**Task to complete**
Exactly as given, write out all the entries again.
- - -
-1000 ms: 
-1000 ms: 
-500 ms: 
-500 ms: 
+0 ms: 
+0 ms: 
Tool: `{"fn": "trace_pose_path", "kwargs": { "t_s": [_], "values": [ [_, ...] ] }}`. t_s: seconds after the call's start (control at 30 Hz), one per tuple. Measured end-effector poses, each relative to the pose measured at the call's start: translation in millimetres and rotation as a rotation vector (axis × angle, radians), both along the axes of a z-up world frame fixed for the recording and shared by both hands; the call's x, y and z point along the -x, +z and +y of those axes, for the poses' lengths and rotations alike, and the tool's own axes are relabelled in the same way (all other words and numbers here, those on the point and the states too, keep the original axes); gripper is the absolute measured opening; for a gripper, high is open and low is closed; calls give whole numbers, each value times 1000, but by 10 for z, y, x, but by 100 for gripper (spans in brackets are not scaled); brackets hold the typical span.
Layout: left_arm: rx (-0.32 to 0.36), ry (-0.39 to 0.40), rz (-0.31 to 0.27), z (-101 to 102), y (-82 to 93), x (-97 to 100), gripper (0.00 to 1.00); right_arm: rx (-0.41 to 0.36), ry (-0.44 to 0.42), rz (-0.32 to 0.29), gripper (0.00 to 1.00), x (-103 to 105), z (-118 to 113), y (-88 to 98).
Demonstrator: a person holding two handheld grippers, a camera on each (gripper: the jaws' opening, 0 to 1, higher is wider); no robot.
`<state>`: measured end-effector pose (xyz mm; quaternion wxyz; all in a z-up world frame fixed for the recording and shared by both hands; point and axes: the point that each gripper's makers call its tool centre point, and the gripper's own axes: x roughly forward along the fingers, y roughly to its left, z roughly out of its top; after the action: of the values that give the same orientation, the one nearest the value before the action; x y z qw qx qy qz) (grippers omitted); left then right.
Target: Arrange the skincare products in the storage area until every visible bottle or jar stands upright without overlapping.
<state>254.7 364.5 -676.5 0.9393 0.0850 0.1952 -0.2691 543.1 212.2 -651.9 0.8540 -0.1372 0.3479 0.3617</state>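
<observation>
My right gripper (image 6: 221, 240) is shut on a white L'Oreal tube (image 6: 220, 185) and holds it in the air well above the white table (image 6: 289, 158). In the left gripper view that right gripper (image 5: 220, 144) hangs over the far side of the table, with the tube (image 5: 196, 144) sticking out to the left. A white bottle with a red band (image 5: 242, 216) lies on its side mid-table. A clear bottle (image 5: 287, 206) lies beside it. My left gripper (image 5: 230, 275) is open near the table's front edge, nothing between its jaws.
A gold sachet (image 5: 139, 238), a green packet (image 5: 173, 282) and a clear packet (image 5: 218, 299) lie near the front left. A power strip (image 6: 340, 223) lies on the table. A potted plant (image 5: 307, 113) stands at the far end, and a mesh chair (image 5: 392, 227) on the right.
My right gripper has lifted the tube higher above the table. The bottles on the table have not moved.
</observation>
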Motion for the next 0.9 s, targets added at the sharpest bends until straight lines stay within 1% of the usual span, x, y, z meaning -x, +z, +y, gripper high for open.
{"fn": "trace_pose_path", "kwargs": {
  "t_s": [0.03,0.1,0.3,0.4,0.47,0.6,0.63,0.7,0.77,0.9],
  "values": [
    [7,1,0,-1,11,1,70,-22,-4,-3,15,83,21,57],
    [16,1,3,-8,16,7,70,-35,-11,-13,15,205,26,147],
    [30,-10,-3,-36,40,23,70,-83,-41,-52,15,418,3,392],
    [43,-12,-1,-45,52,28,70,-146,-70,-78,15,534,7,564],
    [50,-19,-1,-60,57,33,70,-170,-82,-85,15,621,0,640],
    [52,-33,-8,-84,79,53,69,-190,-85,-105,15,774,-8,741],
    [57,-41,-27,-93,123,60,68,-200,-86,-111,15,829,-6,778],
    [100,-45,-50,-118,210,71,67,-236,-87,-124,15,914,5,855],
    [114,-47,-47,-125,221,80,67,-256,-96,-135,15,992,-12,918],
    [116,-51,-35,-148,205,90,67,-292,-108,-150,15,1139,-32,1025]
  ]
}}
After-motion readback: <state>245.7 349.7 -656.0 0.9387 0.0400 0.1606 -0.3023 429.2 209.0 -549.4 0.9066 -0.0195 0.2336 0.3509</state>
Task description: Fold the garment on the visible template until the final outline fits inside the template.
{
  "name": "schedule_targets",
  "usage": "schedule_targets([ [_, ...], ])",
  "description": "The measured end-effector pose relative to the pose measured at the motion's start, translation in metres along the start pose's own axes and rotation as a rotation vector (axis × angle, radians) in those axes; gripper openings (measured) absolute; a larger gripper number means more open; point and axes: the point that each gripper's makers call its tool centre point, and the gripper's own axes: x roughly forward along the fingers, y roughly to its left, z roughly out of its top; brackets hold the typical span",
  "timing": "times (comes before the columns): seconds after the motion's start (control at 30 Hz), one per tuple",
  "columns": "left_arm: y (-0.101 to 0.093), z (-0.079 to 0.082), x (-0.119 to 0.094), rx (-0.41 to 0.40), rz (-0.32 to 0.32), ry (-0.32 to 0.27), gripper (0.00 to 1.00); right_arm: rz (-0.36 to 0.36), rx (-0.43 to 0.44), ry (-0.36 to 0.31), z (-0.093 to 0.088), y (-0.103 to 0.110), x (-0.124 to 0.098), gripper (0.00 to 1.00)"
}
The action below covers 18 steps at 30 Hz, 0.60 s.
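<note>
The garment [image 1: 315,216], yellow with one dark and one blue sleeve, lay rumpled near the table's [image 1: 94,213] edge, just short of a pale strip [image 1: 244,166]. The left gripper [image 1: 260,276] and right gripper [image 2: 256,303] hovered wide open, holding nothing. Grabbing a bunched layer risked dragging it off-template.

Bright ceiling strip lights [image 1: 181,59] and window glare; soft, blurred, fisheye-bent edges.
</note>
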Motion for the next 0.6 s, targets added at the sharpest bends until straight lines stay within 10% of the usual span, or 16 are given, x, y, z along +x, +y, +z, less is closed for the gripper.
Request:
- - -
**Answer space**
-1000 ms: 
-1000 ms: 
-500 ms: 
-500 ms: 
+0 ms: 
+0 ms: 
Tool: `{"fn": "trace_pose_path", "kwargs": { "t_s": [_], "values": [ [_, ...] ] }}`. t_s: seconds after the call's start (control at 30 Hz), one per tuple. Measured end-effector poses, each relative to the pose measured at the call's start: translation in millimetres and rotation as a rotation vector (axis × angle, radians), both along the axes of a z-up world frame fixed for the recording and shared by both hands; the call's x, y and z point along the -x, +z and +y of those axes, for the poses' lengths and rotations alike, and the tool's own axes are relabelled in the same way (all other words and numbers here, those on the point and the states too, keep the original axes); gripper is the absolute measured opening; for a gripper, high is open and low is closed; calls give whole numbers, each value times 1000, but by 10 for z, y, x, but by 100 for gripper (spans in brackets are not scaled); brackets hold the typical span.
Layout: left_arm: rx (-0.32 to 0.36), ry (-0.39 to 0.40), rz (-0.31 to 0.27), z (-101 to 102), y (-82 to 93), x (-97 to 100), gripper (0.00 to 1.00); right_arm: rx (-0.41 to 0.36), ry (-0.44 to 0.42), rz (-0.32 to 0.29), gripper (0.00 to 1.00), x (-103 to 105), z (-118 to 113), y (-88 to 98).
Demonstrator: a person holding two handheld grippers, a camera on each (gripper: the jaws' opening, 0 to 1, higher is wider); no robot.
`<state>`: measured end-effector pose (xyz mm; quaternion wxyz; all in a z-up world frame fixed for the recording and shared by both hands; point and axes: the point that each gripper's makers call its tool centre point, and the gripper's own axes: x roughly forward along the fingers, y roughly to its left, z roughly out of its top; after the action: of the values that give the same orientation, the one nearest the value before the action; x y z qw qx qy qz) (grippers omitted); left then right.
Target: Arrange the skincare products in the storage area until every visible bottle or jar stands upright without overlapping.
<state>254.7 364.5 -676.5 0.9393 0.0850 0.1952 -0.2691 543.1 212.2 -651.9 0.8540 -0.1372 0.3479 0.3617</state>
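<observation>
My right gripper (image 6: 221, 240) is shut on a white L'Oreal tube (image 6: 220, 185) and holds it in the air well above the white table (image 6: 289, 158). In the left gripper view that right gripper (image 5: 220, 144) hangs over the far side of the table, with the tube (image 5: 196, 144) sticking out to the left. A white bottle with a red band (image 5: 242, 216) lies on its side mid-table. A clear bottle (image 5: 287, 206) lies beside it. My left gripper (image 5: 230, 275) is open near the table's front edge, nothing between its jaws.
A gold sachet (image 5: 139, 238), a green packet (image 5: 173, 282) and a clear packet (image 5: 218, 299) lie near the front left. A power strip (image 6: 340, 223) lies on the table. A potted plant (image 5: 307, 113) stands at the far end, and a mesh chair (image 5: 392, 227) on the right.
My right gripper has lifted the tube higher above the table. The bottles on the table have not moved.
</observation>
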Motion for the next 0.9 s, targets added at the sharpest bends until straight lines stay within 1% of the usual span, x, y, z meaning -x, +z, +y, gripper high for open.
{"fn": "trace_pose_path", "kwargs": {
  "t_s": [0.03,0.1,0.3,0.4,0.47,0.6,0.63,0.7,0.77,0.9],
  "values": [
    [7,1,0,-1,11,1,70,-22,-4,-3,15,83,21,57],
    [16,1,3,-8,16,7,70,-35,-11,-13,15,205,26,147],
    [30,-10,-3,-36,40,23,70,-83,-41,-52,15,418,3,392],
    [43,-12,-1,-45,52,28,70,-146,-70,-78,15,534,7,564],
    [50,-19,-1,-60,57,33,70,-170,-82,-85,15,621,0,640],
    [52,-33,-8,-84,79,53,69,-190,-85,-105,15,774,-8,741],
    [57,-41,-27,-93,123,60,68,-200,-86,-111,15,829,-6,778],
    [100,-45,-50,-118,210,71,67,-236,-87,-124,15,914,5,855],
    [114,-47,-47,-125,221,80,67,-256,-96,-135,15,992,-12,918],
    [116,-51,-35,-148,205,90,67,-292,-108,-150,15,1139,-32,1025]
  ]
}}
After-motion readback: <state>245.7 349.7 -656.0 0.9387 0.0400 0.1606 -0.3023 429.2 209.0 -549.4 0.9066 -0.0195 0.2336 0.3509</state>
Task description: Fold the garment on the visible template until the final outline fits inside the template.
{
  "name": "schedule_targets",
  "usage": "schedule_targets([ [_, ...], ])",
  "description": "The measured end-effector pose relative to the pose measured at the motion's start, translation in metres along the start pose's own axes and rotation as a rotation vector (axis × angle, radians) in those axes; gripper openings (measured) absolute; a larger gripper number means more open; point and axes: the point that each gripper's makers call its tool centre point, and the gripper's own axes: x roughly forward along the fingers, y roughly to its left, z roughly out of its top; brackets hold the typical span",
  "timing": "times (comes before the columns): seconds after the motion's start (control at 30 Hz), one per tuple",
  "columns": "left_arm: y (-0.101 to 0.093), z (-0.079 to 0.082), x (-0.119 to 0.094), rx (-0.41 to 0.40), rz (-0.32 to 0.32), ry (-0.32 to 0.27), gripper (0.00 to 1.00); right_arm: rz (-0.36 to 0.36), rx (-0.43 to 0.44), ry (-0.36 to 0.31), z (-0.093 to 0.088), y (-0.103 to 0.110), x (-0.124 to 0.098), gripper (0.00 to 1.00)"
}
The action below covers 18 steps at 30 Hz, 0.60 s.
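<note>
The garment [image 1: 315,216], yellow with one dark and one blue sleeve, lay rumpled near the table's [image 1: 94,213] edge, just short of a pale strip [image 1: 244,166]. The left gripper [image 1: 260,276] and right gripper [image 2: 256,303] hovered wide open, holding nothing. Grabbing a bunched layer risked dragging it off-template.

Bright ceiling strip lights [image 1: 181,59] and window glare; soft, blurred, fisheye-bent edges.
</note>
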Motion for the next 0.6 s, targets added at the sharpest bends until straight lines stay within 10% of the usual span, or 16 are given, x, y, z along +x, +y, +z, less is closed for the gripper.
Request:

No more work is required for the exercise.